▸ Data segment
Content starts

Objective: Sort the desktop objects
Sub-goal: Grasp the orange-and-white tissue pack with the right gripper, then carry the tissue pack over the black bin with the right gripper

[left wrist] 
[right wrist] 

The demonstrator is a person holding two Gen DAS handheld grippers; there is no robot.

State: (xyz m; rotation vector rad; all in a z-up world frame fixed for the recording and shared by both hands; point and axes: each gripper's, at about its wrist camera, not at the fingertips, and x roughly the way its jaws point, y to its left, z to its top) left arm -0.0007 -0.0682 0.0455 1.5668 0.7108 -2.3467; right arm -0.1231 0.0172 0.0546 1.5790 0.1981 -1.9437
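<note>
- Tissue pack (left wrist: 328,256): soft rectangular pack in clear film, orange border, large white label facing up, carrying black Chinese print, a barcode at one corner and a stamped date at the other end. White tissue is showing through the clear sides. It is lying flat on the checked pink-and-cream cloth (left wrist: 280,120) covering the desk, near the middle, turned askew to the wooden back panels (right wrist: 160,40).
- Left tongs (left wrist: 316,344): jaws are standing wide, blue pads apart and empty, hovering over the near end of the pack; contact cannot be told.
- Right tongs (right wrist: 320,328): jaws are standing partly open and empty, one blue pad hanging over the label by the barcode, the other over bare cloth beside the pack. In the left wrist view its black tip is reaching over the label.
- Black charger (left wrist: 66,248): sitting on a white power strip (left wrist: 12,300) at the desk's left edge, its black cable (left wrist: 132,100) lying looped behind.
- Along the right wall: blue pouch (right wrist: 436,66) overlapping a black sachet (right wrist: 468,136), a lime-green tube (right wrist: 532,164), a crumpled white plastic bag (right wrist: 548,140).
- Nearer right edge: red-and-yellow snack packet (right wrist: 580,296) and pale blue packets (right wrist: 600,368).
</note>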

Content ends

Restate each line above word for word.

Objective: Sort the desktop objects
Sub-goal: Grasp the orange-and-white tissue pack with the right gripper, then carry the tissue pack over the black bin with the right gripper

[left wrist] 
[right wrist] 

The demonstrator is a person holding two Gen DAS handheld grippers; there is no robot.

State: (xyz m; rotation vector rad; all in a z-up world frame fixed for the recording and shared by both hands; point and axes: each gripper's, at about its wrist camera, not at the fingertips, and x roughly the way its jaws point, y to its left, z to its top) left arm -0.0007 -0.0682 0.0455 1.5668 0.7108 -2.3467; right arm -0.1231 0.0172 0.0546 1.5790 0.1981 -1.9437
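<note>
- Tissue pack (left wrist: 328,256): soft rectangular pack in clear film, orange border, large white label facing up, carrying black Chinese print, a barcode at one corner and a stamped date at the other end. White tissue is showing through the clear sides. It is lying flat on the checked pink-and-cream cloth (left wrist: 280,120) covering the desk, near the middle, turned askew to the wooden back panels (right wrist: 160,40).
- Left tongs (left wrist: 316,344): jaws are standing wide, blue pads apart and empty, hovering over the near end of the pack; contact cannot be told.
- Right tongs (right wrist: 320,328): jaws are standing partly open and empty, one blue pad hanging over the label by the barcode, the other over bare cloth beside the pack. In the left wrist view its black tip is reaching over the label.
- Black charger (left wrist: 66,248): sitting on a white power strip (left wrist: 12,300) at the desk's left edge, its black cable (left wrist: 132,100) lying looped behind.
- Along the right wall: blue pouch (right wrist: 436,66) overlapping a black sachet (right wrist: 468,136), a lime-green tube (right wrist: 532,164), a crumpled white plastic bag (right wrist: 548,140).
- Nearer right edge: red-and-yellow snack packet (right wrist: 580,296) and pale blue packets (right wrist: 600,368).
</note>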

What this exercise required has been given in full.